### WHAT IS REQUIRED
Reproduce, from the line containing "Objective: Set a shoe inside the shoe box" to the last line of the material, every line exactly.

### INPUT DATA
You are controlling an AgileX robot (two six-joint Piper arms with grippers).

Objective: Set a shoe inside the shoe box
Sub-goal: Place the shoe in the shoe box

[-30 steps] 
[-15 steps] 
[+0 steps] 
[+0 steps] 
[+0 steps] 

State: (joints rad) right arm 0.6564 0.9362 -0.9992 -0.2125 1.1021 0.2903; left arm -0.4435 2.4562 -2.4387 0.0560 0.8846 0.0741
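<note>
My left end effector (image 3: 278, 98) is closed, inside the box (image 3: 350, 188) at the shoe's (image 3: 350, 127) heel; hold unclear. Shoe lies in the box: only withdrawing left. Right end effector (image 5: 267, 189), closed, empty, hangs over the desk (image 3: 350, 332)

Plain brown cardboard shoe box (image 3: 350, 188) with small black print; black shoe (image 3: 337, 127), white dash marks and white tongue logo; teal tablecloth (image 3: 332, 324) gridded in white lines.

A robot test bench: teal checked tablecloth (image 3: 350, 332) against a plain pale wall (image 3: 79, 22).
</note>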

### TASK RESULT
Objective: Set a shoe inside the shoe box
Sub-goal: Place the shoe in the shoe box

[-30 steps] 
[-15 steps] 
[+0 steps] 
[+0 steps] 
[+0 steps] 

State: (joints rad) right arm 0.6564 0.9362 -0.9992 -0.2125 1.1021 0.2903; left arm -0.4435 2.4562 -2.4387 0.0560 0.8846 0.0741
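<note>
My left end effector (image 3: 278, 98) is closed, inside the box (image 3: 350, 188) at the shoe's (image 3: 350, 127) heel; hold unclear. Shoe lies in the box: only withdrawing left. Right end effector (image 5: 267, 189), closed, empty, hangs over the desk (image 3: 350, 332)

Plain brown cardboard shoe box (image 3: 350, 188) with small black print; black shoe (image 3: 337, 127), white dash marks and white tongue logo; teal tablecloth (image 3: 332, 324) gridded in white lines.

A robot test bench: teal checked tablecloth (image 3: 350, 332) against a plain pale wall (image 3: 79, 22).
</note>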

No part of the answer remains open.